Our Forum about 'Artist and Empire' at Tate Britain has expanded to a second part on the new edition of the exhibition in Singapore (6 Oct 2016 – 26 Mar 2017). Staged as a live debate on January 12, 2017 at Singapore Art Week, the following papers stem from presentations given with a focus on the contemporary artists voices in the exhibition. Organised in association with Tate Britain, the Gallery’s second international exhibition explores the different ways in which the British Empire has been represented and contested through art. It critically examines art produced for the British Empire from a contemporary perspective, and features viewpoints from Southeast Asia. The exhibition also takes a close look at the relationship between colonial experience and the rise of modern art in former colonies such as Singapore, with a special focus on Sir Stamford Raffles.

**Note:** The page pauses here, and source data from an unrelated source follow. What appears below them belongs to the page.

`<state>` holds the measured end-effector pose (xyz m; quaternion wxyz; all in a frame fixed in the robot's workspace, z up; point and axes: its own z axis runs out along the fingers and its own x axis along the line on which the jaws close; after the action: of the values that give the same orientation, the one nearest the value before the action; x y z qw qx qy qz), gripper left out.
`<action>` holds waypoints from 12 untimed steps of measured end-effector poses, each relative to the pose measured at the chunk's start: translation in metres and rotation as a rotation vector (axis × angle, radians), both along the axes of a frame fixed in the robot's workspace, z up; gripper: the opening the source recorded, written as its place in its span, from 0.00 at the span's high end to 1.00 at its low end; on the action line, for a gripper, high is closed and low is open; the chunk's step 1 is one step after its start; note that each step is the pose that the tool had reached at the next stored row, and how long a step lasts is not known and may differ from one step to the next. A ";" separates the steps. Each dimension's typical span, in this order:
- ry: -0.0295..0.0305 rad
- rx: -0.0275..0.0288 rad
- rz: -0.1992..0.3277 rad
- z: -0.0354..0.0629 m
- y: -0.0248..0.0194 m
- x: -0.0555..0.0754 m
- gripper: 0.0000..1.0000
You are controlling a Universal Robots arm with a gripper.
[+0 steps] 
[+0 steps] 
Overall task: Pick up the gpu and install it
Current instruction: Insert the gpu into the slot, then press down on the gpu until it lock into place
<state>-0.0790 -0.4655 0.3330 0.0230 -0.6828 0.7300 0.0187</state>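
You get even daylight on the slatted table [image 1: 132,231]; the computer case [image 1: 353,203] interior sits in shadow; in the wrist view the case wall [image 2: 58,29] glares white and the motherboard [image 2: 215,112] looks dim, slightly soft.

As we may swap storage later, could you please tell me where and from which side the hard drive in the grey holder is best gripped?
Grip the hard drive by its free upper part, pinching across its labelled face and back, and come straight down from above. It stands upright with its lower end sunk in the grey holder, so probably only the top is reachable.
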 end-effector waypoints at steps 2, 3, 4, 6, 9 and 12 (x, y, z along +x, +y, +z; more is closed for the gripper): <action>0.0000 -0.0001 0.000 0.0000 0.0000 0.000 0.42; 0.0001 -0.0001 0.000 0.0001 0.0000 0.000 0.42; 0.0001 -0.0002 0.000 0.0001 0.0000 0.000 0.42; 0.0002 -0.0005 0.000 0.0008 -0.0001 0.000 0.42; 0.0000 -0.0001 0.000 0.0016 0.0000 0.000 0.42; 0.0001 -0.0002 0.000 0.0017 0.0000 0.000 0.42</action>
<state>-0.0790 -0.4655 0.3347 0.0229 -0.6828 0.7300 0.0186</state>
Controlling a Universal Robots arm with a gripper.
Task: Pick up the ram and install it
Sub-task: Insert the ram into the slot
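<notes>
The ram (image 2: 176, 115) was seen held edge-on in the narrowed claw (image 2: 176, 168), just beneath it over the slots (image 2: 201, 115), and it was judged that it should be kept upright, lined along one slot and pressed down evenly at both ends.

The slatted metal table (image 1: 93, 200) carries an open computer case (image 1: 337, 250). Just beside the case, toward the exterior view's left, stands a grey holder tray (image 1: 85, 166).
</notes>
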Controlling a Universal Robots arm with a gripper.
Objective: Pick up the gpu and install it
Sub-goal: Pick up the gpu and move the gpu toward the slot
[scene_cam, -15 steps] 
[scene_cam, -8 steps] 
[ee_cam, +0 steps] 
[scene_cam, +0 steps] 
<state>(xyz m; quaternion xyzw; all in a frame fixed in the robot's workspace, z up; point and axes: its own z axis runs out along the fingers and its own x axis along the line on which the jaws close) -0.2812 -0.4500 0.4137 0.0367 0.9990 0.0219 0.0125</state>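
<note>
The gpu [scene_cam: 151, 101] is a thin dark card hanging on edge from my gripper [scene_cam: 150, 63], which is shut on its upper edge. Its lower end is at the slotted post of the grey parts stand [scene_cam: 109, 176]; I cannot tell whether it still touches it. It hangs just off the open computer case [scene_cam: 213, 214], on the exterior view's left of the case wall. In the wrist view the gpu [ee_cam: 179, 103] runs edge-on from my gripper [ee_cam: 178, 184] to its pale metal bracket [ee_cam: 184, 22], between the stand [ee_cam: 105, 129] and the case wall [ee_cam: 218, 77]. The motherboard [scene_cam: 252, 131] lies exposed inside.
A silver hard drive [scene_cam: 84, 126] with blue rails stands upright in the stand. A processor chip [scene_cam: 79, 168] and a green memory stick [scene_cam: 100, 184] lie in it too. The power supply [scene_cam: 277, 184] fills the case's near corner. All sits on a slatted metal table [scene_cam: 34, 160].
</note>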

Ranging from the 16th century to the present day, Artist and Empire draws upon close to 200 works from international and regional collections as well as Singapore institutions. The National Gallery Singapore’s revision of the Tate’s Artist and Empire exhibition (2015) is the basis for further debate of contemporary artistic responses to colonial history in the former British dominions. In deciding to hold the Artist and Empire exhibition in Singapore in 2016, the National Gallery Singapore was drawn to the show’s potential resonance with its audiences, given Singapore’s history as a former British colony. This panel discussion and Third Text forum papers follows Part 1 on the Tate Britain iteration of the exhibition. The focus is on artist’s voices and curatorial strategies of address and design, historical revisions of national narratives of empire and different institutional perspectives and critique in the global and local context of Singapore. Differing from the Tate in its framing of the historical through the lens of contemporary art, the Singapore iteration of Artist and Empire provides an exhibition history through which to reflect on the larger issues in Asian, British, and settler colonial art histories.
Hence Third Text together with LASALLE College of the Arts hosted a series of responses to this exhibition in its local and international contexts. It was introduced by Third Text editor, Professor Khadija von Zinnenburg Carroll, and there are contributions from Venka Purushothaman (Vice-President (Academic) & Provost, LASALLE) and Professor Janis Jefferies (Visual Arts, Goldsmiths, University of London); artists including Erika Tan; publisher Anca Rujoiu; and the curators of the exhibition, Low Sze Wee, Toffa Abdul Wahed, Junni Chen, and Melinda Susanto on Reframing Artist and Empire.